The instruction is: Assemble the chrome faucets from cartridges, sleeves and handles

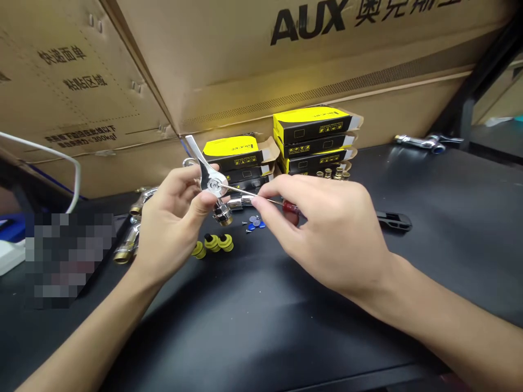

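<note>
My left hand (175, 218) is closed around a chrome faucet valve (216, 184), its lever handle pointing up and left and a brass-threaded end hanging below. In my right hand (327, 228) is a screwdriver (291, 208) with a dark red handle, my thumb and forefinger pinching its thin shaft. The tip meets the round recess at the base of the lever. Beneath the hands, several yellow-and-black valve cartridges (212, 243) stand on the table. Small screws and blue-and-grey discs (255, 222) lie just right of the valve.
Yellow-and-black boxes (314, 130) stand stacked at the back, with brass fittings (333, 173) before them. More chrome valves lie left (128, 245) and far right (429, 142). A black tool (394, 220) rests beyond my right hand. Cardboard (245, 65) walls the rear; a white cable (75, 163) hangs left.
</note>
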The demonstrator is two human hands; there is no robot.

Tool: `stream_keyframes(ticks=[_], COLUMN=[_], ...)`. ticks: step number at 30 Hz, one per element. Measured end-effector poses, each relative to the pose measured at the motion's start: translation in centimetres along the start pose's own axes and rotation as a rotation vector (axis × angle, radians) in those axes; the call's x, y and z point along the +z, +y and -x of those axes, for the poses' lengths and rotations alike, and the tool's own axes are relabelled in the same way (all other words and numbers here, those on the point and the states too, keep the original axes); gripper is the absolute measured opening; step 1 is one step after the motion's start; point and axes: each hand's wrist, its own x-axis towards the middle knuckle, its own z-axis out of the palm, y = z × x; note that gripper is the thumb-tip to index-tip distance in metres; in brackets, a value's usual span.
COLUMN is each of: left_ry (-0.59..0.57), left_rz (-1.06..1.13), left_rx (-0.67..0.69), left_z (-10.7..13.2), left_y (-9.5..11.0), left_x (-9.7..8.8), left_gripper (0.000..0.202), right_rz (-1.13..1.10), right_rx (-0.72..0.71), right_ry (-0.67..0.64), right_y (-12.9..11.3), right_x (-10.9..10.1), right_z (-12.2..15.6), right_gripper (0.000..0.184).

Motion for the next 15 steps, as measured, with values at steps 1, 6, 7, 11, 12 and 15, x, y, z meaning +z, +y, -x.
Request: stream_keyframes(ticks=[1, 6, 7, 11, 12, 15], left_ry=[-0.003, -0.01, -0.01, -0.005, -0.009, -0.016], left_rz=[0.004, 0.013, 0.007, -0.037, -0.045, -0.057], left_rx=[-0.001, -0.008, -0.005, 0.003, 0.005, 0.0], left_z=[0.0, 0.03, 0.03, 0.05, 0.05, 0.1], left_y=[0.03, 0.04, 0.02, 0.06, 0.12, 0.32], left_x=[0.04, 0.01, -0.03, -0.11, -0.09, 0.0], left_gripper=[0.038, 0.04, 0.04, 0.041, 0.042, 0.045], right_rz=[0.001, 0.01, 0.012, 0.01, 0.006, -0.004], right_rx=[-0.001, 0.004, 0.008, 0.015, 0.019, 0.025], right_ry=[0.001, -0.007, -0.012, -0.02, -0.019, -0.016], right_y=[0.0, -0.05, -0.07, -0.14, -0.14, -0.11], right_x=[-0.01, -0.08, -0.09, -0.07, -0.06, -0.06], right_z=[-0.01, -0.03, -0.03, -0.03, -0.03, -0.02], right_gripper=[0.019, 0.02, 0.02, 0.019, 0.019, 0.018])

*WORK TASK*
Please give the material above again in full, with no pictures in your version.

*THE COMPLETED TASK*
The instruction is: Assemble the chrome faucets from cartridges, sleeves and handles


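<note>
My left hand (175, 218) is closed around a chrome faucet valve (216, 184), its lever handle pointing up and left and a brass-threaded end hanging below. In my right hand (327, 228) is a screwdriver (291, 208) with a dark red handle, my thumb and forefinger pinching its thin shaft. The tip meets the round recess at the base of the lever. Beneath the hands, several yellow-and-black valve cartridges (212, 243) stand on the table. Small screws and blue-and-grey discs (255, 222) lie just right of the valve.
Yellow-and-black boxes (314, 130) stand stacked at the back, with brass fittings (333, 173) before them. More chrome valves lie left (128, 245) and far right (429, 142). A black tool (394, 220) rests beyond my right hand. Cardboard (245, 65) walls the rear; a white cable (75, 163) hangs left.
</note>
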The demonstrator is two human hands; there is no robot.

Tool: `stream_keyframes(ticks=[_], COLUMN=[_], ...)`. ticks: step number at 30 Hz, one per element. Measured end-effector poses, each relative to the pose measured at the motion's start: translation in centimetres along the start pose's own axes and rotation as a rotation vector (axis × angle, radians) in those axes; the call's x, y and z point along the +z, +y and -x of those axes, for the poses' lengths and rotations alike, and the tool's own axes are relabelled in the same way (all other words and numbers here, those on the point and the states too, keep the original axes); gripper is the absolute measured opening; step 1 is one step after the motion's start; point and axes: each hand's wrist, its own x-axis towards the middle knuckle, its own z-axis out of the palm, y = z × x; note that gripper is the thumb-tip to index-tip distance in metres; in brackets, a value's usual span.
COLUMN is each of: left_ry (-0.59..0.57), left_rz (-1.06..1.13), left_rx (-0.67..0.69), left_z (-10.7..13.2), left_y (-9.5..11.0), left_x (-9.7..8.8), left_gripper (0.000..0.202), right_rz (-1.13..1.10), right_rx (-0.72..0.71), right_ry (-0.67..0.64), right_y (-12.9..11.3), right_x (-10.9..10.1), right_z (-12.2..15.6), right_gripper (0.000..0.184).

Motion for the next 15 steps, as measured, with values at steps 1, 6, 7, 11, 12 and 15, x, y, z meaning +z, +y, -x.
Request: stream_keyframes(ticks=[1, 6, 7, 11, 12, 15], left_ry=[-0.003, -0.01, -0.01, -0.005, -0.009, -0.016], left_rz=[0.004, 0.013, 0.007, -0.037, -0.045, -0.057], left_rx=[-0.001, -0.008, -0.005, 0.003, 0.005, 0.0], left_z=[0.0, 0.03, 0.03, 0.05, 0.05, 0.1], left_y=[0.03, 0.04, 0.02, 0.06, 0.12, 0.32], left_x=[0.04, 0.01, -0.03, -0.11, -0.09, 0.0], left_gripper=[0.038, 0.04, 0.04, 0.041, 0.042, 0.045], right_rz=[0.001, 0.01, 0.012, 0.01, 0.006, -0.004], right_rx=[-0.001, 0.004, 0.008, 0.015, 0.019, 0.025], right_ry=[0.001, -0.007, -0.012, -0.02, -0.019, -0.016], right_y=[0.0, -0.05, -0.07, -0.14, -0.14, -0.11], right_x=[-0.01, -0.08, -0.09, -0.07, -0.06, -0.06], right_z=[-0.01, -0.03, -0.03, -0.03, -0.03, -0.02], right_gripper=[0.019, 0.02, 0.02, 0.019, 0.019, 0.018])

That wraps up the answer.